This week's concert by jazz pianist Brad Mehldau was one of the finest I've ever heard, with the leader in memorable form and his colleagues - Jeremy Brown (bass) and Stephen Keogh (drums) - providing beautiful support.
By the exalted standards Mehldau has already set, the opening performances, on a couple of his originals, though excellent, were really a warm-up for the pleasures that followed. These began with delicate examinations of a ballad, For All We Know, and continued with a blistering excursion through Coltrane's difficult Countdown, in which it seemed every facet of the piece was subjected to rigorous scrutiny, disassembled and the fragments made to coalesce into a new whole.
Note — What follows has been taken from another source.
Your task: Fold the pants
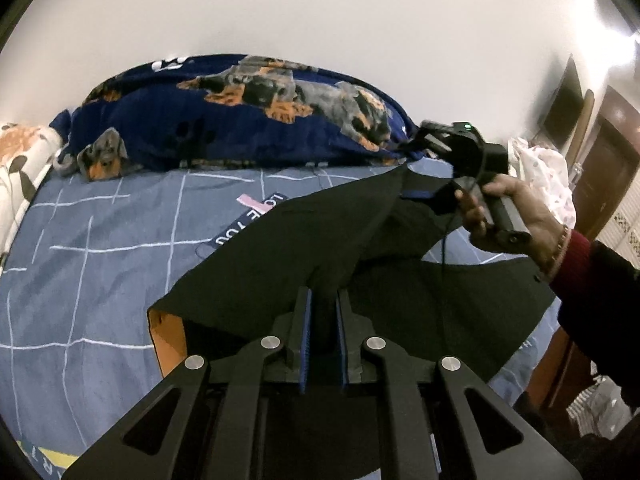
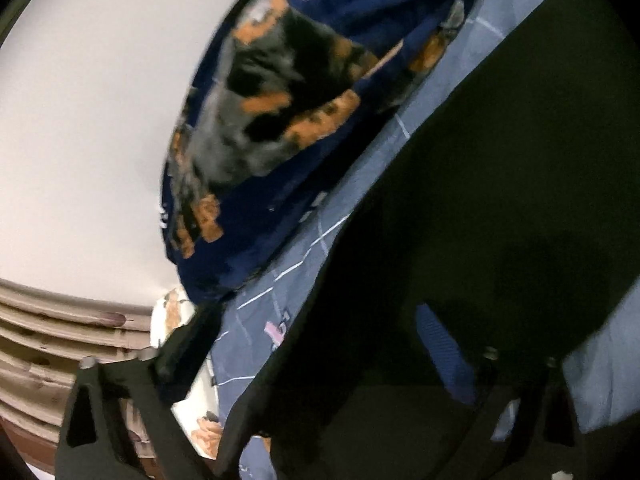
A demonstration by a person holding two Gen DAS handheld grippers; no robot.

If that was good, what emerged in the second set was absolutely exalted. On The Way You Look Tonight he used a favourite device - playing at half the tempo of the rhythm section - to create tensions which he then exploited brilliantly, again managing to make seemingly disparate, fragmented runs hang together with inexorable logic. But the finest moment of a great concert was a superb Moon River; after a lyrically gentle handling of the banal theme, he built a new, improvised melody, even stronger and more personal, that had the edge-of-the-seat feeling of beauty in the act of being discovered.
After that, things could hardly be bettered, but a lovely Mehldau waltz, At A Loss, was no let-down, while Young At Heart - a piece every bit as banal as Moon River - almost equalled the evening's high point. Beginning with piano against two tinkling clockwork toys (yes!), it modulated from gently funny, to poignant, to a dramatic wail against fate, to final acceptance; every bit as moving as Moon River. He also produced a swinging, laid back Nobody Else But Me which both guyed and renewed the material and showed again what a marvellous one-off he is.
The history is there - you can hear bits of past masters, like Monk, Evans, Garland and Newborn - but what he does with them is pure Mehldau. It was a privilege to be there.